Nel 1716 infatti, la comunità di Dermulo fu beneficiata da un certo Giovanni Antonio Salà di Nanno,
abitante a Tres. I motivi per i quali, il Salà beneficiò Dermulo,
anzichè Tres o Nanno, non sono noti. Sospetto che tale azione fosse
stata suggerita e caldeggiata da qualche prete. Il Salà lasciò alla
comunità un gran numero di terreni nelle pertinenze di Tres, con
l’onere di far celebrare due messe settimanali perpetue. I terreni
al momento del lascito, erano posseduti in locazione perpetuale da Giuseppe Brida, genero del Salà, il quale doveva quindi corrispondere l’affitto alla comunità
nella misura del 5 %. I terreni erano i seguenti: due campi a Fazè, un campo con un gazetto alla Spona, un
campo a Malgol, un campo a Vit, un campo a Fora Vion (alle Marchete),
un campo alla Boschaiola ed un arativo e vignato a Segno nella
località Sottorover. Nel 1752 venne rinnovata l’investitura degli
otto terreni a Giovanni Battista Brida figlio di Giuseppe di Tres.
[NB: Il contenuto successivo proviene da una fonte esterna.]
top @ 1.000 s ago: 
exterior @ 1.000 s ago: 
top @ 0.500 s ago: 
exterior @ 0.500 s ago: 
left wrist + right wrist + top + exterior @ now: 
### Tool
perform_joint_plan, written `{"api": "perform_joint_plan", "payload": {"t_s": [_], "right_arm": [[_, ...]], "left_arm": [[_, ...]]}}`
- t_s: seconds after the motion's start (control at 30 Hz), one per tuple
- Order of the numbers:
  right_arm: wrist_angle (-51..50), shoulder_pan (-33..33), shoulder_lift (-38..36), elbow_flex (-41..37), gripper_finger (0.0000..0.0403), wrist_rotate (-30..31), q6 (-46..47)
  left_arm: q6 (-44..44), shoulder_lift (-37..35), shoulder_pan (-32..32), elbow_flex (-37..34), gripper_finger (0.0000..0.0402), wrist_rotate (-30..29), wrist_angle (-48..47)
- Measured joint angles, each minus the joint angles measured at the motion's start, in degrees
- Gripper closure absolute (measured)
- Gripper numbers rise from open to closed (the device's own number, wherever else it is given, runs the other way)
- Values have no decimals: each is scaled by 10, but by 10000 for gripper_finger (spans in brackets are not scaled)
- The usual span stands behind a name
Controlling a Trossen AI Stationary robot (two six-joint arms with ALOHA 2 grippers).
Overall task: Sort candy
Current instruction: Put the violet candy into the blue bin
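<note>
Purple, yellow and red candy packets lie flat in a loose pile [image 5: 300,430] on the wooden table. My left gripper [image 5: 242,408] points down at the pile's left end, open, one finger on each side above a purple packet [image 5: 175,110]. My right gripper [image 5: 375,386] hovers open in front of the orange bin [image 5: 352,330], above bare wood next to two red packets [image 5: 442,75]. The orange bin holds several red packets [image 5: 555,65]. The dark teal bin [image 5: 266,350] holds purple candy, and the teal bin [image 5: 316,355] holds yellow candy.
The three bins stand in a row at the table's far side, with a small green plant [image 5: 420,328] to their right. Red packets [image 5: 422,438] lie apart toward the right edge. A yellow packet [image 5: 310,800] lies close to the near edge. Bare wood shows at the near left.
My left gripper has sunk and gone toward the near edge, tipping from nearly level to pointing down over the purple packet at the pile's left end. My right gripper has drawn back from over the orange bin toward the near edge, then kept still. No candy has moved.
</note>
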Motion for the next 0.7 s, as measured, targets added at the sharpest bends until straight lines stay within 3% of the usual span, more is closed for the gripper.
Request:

Nel 1767 i regolani di Dermulo, Giovanni Inama e Silvestro Inama,
investivano Giacomo figlio di Antonio Micheli di Vion di un terreno
in quelle pertinenze. Si trattava del terreno denominato alle
Marchete che veniva quindi scorporato dagli altri del legato Salà. Nel 1825,
il decano di Taio don Nicolò Monauni e Mattia Mendini
sindaco della
chiesa di Dermulo, rinnovavano a Maria Domenica, vedova di Giovanni Sandrin, l’investitura dello
stesso terreno a Vion. E’ questa l’ultima notizia dei terreni appartenenti al legato
Salà. E' plausibile quindi, che gli affittuari si fossero
affrancati. Nel 1843 tali messe furono ridotte a 73 e nel 1854
ulteriormente ridotte al numero di 60.
Ben 53 delle messe legatarie gravanti sul patrimonio beneficiale,
derivavano dalla donazione fatta dai vicini di Dermulo
con la
prima fondazione primissariale del 1710.
I dermulani infatti avevano destinato gli interessi che si
potevano ricavare dalla somma di 438 Ragnesi,
allo scopo di mantenere un sacerdote che celebrasse la messa ogni
domenica. I benefattori che furono poi compensati nella proporzione di
circa una messa per ogni 8 Ragnesi di capitale offerto, legarono i
seguenti terreni:
1)
Ottavio fu
Vittore Inama regolano da il buon
esempio e promette dare 40 Ragnesi assicurandoli su un terreno
arativo e vignato a Cambiel cui 1 Giacomo Inama, 2 Via comune, 3
Antonio Mendini, 4 Silvestro Inama. Poi compensato
con 5 messe perpetue.
2) gli eredi di
Antonio Inama, Giovanni Battista
silicet Bartolomeo, Antonio e Marino fratelli assegnarono 20 Ragnesi
assicurati su un arativa detta al Fossà ossia Cavauden cui 1 il rivo
sotto corrente, 2 Bartolomeo Massenza, 3 beni comuni, 4 eredi di
Nicolò Mendini.
Poi compensati con 2 messe perpetue.
3) gli eredi di
Nicolò Mendini, Pietro Antonio
silicet Pietro, Giovanni e Giacomo fratelli per 23 Ragnesi
assicurati su un arativa detta al Fossà ossia Cavauden cui 1 rivo, 2
eredi di Antonio Inama, 3 via consortile, 4 Pietro Antonio
Mendini.
Poi compensati con 2 messe perpetue.
4)
Antonio Mendini per 80 Ragnesi da una terra
arativa al
Bertus
cui 1 via Imperiale, 2 eredi del nobile Antonio Panizza, 3 Giacomo Mendini, 4 Chiesa di Dermulo.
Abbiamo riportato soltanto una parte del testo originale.